Untangling SQL deadlocks

The briefing

The client was a big transports company, this consultancy had the objective of solving intermittent deadlocks on a SQL Server 2008, when those deadlocks occurred in transactions, money, company image and employees time would be lost.

The application that manipulated this database was written as Vb.net running as COM+. Yes, COM+, I didn’t know what was this as well, it is a technology for running your application as software components that had been introduced by Microsoft in 1993. Wikipedia

The company was in a close city to Sao Paulo — Brazil, so I took the bus early in the morning and went there.
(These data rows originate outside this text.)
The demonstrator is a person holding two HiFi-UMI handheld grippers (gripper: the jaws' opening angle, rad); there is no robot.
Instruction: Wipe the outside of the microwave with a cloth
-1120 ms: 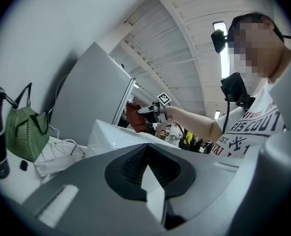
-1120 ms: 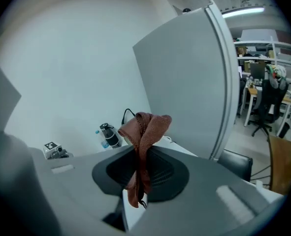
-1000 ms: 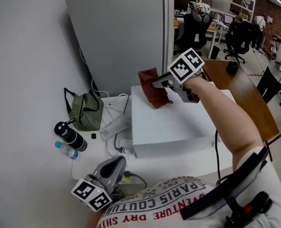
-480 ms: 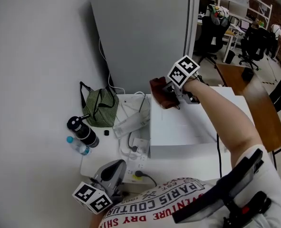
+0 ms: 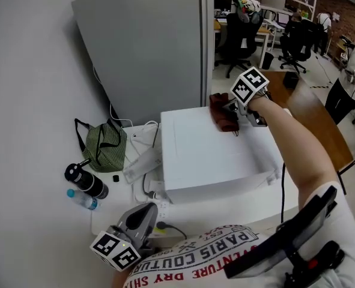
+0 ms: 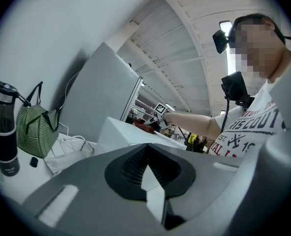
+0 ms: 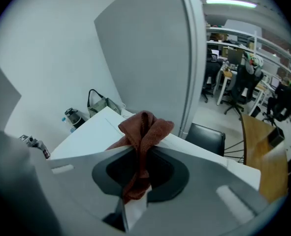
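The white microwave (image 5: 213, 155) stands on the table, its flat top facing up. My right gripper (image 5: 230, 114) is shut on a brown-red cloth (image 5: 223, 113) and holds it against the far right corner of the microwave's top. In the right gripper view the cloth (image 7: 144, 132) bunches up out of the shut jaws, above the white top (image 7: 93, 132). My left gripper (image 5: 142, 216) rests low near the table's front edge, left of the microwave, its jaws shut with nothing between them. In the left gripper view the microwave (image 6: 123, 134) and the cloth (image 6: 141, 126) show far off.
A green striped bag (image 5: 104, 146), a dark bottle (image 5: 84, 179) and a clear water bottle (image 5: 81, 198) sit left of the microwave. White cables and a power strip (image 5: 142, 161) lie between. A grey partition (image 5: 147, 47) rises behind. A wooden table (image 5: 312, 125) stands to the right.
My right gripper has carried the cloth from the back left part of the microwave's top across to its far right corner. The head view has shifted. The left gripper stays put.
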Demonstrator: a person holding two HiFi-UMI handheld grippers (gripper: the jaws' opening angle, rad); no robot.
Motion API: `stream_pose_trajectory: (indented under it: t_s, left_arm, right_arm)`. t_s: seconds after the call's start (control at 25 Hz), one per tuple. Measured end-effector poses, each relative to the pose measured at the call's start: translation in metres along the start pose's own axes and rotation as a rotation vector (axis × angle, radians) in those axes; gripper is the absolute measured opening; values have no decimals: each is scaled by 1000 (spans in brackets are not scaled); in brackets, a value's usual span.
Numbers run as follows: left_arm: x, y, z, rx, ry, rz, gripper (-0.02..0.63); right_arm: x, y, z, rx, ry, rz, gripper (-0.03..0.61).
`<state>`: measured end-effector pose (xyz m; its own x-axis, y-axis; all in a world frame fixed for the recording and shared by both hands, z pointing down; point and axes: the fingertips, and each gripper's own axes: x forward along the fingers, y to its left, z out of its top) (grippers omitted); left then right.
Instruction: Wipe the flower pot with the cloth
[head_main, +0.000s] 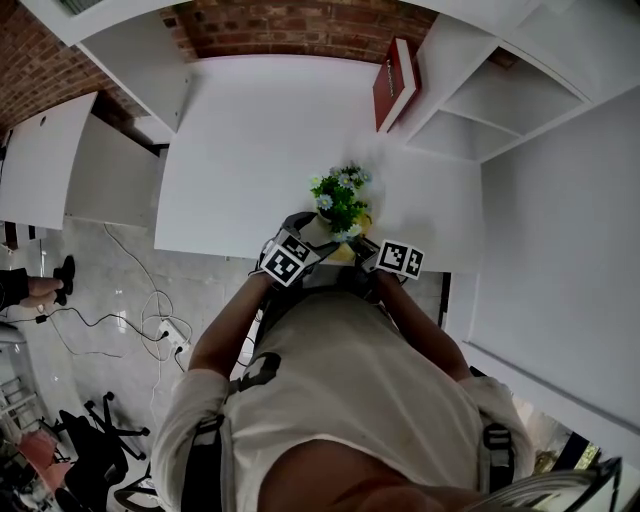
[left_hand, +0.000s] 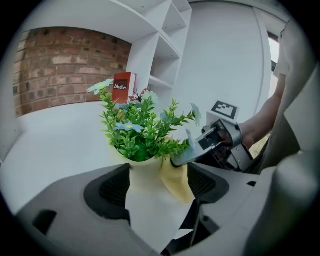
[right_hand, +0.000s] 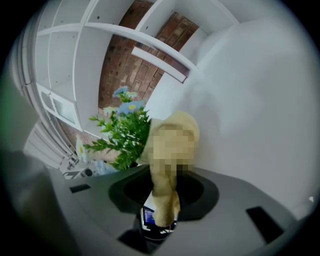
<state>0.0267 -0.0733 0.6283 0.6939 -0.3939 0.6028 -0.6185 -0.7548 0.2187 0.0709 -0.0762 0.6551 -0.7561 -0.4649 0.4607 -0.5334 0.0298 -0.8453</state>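
Surface was a plain white table (head_main: 250, 150), with a brick wall (head_main: 290, 25) at the far end. White shelves (head_main: 500, 110) stood on the right, and a red book (head_main: 395, 85) leaned in them. Off the table's left side there was grey floor (head_main: 110, 270) with a power strip (head_main: 172, 337) lying on it.

From the head view you mostly got the leafy plant (head_main: 340, 200) with its little blue and white flowers, sitting at the near edge of the table. The pot under it was hidden behind the two marker cubes, so I couldn't tell whether it stood on the table or was lifted off it.

The left gripper view filled that in. The cream flower pot (left_hand: 147, 195) was clamped between the jaws of the left gripper (left_hand: 155, 192). The right gripper (left_hand: 187, 156) came in from the right, and the yellow cloth (left_hand: 177, 180) lay against the pot's right side, just under the leaves.

The right gripper view showed what the other two didn't. Its jaws were narrow and pinched on a tail of the cloth, with the rest bunched up ahead, right beside the plant.
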Motion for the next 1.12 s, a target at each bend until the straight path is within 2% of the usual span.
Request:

On my first day at the company, my deadlock knowledge very basic, I knew what was the concept, but I had no idea on the details of locking of the database engine.

Initial investigation

I started by asking the developers about what they thought it could be the cause of the deadlocks, I’ve got: “It is the database fault”, and you could guess the answer of the DBA’s was simple “It is the application fault”.

The DBA showed me the existing SQL Profiler sessions from times of deadlocks occurred, there were normal queries, but there wasn’t anything too obvious on why the deadlocks were occurring.

My first rounds of investigations was a brief look at the code. From which I found some really bad practices that would waste application memory, network usage and had low maintainability as:

But still, I was not a single step closer to the deadlocks, so I went home and watched a Pluralsight course about deadlocks on the bus back and at home. That gave me all the tools I needed for solving this problem as it taught me the types of locks used by SQL , their granularity and especially how to capture a visual representation of deadlocks using SQL Profiler ( graph event).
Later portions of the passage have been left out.